● **What is needed**: Among the records that follow, find the line with "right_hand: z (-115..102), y" and the line with "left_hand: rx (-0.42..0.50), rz". Set down those lines and all lines between them exactly, without adding anything.

=== Data listing ===

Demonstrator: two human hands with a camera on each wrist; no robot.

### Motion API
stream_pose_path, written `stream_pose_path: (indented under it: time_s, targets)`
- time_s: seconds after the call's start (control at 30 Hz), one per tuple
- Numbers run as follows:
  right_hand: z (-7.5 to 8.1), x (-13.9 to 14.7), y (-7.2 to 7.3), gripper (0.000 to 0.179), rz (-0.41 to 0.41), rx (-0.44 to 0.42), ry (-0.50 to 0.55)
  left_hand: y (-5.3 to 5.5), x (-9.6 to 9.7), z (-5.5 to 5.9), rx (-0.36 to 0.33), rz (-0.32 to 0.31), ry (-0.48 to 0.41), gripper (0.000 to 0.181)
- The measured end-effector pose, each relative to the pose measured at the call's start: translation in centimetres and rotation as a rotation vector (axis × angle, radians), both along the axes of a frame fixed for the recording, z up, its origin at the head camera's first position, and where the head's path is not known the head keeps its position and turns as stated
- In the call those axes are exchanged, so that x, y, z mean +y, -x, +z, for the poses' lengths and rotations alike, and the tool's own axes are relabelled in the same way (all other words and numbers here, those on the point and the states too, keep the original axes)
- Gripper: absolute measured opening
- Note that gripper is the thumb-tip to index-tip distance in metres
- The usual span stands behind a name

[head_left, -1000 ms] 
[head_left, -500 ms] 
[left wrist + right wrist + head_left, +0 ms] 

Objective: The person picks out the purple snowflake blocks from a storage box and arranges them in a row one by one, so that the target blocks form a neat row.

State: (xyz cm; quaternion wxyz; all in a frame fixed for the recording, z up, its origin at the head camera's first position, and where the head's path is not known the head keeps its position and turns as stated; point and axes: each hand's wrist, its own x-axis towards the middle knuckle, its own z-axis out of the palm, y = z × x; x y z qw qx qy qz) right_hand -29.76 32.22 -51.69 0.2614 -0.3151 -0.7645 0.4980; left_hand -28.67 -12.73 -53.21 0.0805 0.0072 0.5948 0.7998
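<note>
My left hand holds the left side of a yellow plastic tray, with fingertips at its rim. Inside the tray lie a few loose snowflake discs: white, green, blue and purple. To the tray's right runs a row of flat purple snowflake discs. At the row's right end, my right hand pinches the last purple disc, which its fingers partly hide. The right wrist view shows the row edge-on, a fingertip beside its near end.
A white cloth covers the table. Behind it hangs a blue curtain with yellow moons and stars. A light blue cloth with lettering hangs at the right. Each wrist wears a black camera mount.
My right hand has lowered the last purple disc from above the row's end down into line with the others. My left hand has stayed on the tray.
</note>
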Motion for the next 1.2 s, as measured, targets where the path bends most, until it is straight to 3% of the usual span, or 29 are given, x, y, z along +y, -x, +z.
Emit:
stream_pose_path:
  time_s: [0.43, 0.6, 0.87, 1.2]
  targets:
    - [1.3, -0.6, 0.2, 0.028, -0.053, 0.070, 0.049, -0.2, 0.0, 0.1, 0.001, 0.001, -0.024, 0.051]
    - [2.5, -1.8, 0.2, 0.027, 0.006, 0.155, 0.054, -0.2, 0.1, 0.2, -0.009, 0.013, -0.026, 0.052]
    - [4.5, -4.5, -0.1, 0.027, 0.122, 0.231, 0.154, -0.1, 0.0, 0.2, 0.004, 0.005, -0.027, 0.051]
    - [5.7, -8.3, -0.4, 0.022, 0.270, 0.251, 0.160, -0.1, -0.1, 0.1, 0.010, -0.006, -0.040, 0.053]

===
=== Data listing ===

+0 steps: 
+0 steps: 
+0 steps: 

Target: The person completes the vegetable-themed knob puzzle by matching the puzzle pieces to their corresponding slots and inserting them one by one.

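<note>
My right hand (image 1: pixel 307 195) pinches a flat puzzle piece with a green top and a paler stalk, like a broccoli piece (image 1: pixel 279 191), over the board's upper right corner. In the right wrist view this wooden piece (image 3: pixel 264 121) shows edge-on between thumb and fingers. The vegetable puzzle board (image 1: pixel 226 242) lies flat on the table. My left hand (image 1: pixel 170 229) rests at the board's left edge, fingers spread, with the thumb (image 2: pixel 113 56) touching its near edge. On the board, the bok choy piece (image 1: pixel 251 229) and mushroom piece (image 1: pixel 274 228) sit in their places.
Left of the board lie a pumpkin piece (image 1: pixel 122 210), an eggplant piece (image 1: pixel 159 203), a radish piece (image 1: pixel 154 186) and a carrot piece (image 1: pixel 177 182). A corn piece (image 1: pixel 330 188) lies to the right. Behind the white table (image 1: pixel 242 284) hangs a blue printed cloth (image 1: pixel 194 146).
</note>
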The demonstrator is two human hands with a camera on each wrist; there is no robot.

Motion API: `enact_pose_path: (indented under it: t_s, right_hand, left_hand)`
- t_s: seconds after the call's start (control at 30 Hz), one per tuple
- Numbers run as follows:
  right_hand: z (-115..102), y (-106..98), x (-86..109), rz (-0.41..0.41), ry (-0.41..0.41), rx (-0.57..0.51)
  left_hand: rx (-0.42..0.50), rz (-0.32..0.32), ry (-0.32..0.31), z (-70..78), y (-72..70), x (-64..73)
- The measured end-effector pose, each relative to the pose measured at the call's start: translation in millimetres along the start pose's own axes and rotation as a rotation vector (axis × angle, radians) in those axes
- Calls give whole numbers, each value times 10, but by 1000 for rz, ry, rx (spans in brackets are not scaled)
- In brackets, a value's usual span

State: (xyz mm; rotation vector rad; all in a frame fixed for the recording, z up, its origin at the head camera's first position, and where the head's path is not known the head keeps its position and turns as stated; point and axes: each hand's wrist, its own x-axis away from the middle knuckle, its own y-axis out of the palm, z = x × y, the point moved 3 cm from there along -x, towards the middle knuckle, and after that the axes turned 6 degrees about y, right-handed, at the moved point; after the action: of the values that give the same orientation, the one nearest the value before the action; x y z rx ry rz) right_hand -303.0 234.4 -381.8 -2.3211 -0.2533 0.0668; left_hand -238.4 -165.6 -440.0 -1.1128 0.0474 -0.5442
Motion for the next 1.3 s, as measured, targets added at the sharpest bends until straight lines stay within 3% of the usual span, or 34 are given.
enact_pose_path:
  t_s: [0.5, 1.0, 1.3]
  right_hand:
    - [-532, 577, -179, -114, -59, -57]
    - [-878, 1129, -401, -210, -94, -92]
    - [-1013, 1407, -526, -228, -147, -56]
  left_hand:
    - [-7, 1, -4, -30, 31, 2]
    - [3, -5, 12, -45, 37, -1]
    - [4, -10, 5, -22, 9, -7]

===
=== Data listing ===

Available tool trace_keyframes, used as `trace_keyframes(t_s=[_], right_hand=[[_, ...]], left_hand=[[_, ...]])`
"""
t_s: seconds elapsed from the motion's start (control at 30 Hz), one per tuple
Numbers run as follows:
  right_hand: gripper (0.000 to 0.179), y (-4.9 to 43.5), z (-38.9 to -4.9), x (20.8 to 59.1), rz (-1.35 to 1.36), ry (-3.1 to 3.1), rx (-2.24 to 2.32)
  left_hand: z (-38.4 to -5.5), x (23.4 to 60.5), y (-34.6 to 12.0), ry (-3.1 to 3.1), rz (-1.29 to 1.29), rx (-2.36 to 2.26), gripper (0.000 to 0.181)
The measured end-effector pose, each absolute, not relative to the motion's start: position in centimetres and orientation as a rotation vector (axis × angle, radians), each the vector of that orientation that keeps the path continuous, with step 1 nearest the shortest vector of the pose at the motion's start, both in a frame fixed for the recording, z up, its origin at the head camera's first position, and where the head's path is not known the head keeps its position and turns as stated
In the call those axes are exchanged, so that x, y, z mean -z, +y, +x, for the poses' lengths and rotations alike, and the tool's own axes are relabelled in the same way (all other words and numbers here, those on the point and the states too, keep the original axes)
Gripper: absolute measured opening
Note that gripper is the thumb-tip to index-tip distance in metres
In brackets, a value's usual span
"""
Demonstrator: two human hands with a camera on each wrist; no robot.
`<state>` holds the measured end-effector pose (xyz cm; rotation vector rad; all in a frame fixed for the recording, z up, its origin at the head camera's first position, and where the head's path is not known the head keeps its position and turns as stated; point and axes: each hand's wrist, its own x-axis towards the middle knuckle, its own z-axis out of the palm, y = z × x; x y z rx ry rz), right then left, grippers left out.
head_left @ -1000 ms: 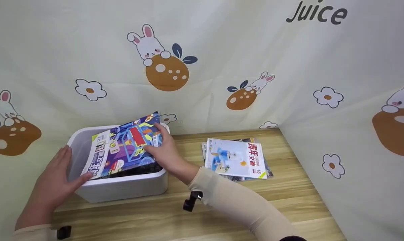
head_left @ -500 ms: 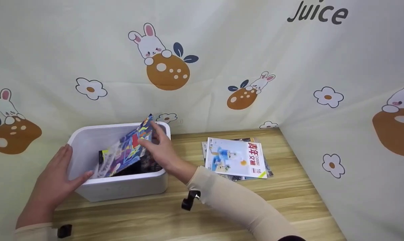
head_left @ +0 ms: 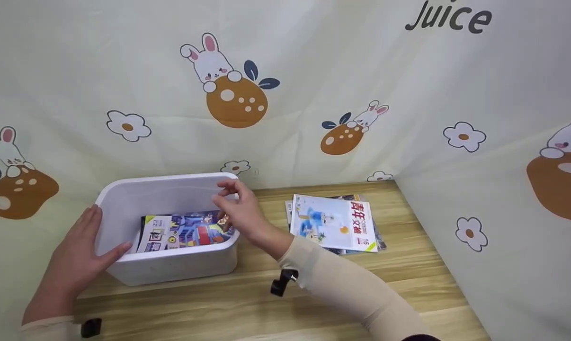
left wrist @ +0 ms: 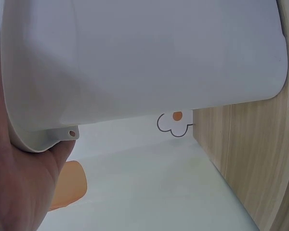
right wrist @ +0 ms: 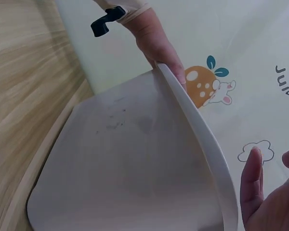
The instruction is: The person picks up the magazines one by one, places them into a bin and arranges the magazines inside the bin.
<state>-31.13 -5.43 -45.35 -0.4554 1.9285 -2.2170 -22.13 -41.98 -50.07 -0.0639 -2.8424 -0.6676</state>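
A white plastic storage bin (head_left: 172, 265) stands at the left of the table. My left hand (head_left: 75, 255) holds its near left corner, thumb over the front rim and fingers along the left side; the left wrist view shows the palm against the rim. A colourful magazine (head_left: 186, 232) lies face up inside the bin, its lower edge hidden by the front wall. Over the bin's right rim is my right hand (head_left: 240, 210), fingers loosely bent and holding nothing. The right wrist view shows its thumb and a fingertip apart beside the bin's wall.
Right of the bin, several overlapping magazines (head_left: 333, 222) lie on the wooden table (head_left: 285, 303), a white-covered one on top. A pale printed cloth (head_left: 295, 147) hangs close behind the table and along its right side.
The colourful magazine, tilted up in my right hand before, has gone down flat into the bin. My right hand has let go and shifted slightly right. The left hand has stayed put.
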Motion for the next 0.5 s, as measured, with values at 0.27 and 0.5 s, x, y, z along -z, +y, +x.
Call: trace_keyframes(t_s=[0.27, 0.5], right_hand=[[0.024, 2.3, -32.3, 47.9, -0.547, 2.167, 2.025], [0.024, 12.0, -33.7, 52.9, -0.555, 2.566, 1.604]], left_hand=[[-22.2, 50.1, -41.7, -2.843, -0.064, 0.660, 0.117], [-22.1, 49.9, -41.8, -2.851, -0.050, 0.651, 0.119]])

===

● **Task solution**:
  right_hand: z (-115..102), y (-106..98), x (-86..109), rz (-0.41..0.41), ry (-0.41..0.41), rx (-0.57..0.51)
  left_hand: rx (-0.42..0.50), rz (-0.32..0.32), ry (-0.32..0.31), z (-70..78), y (-72..70), x (-64..73)

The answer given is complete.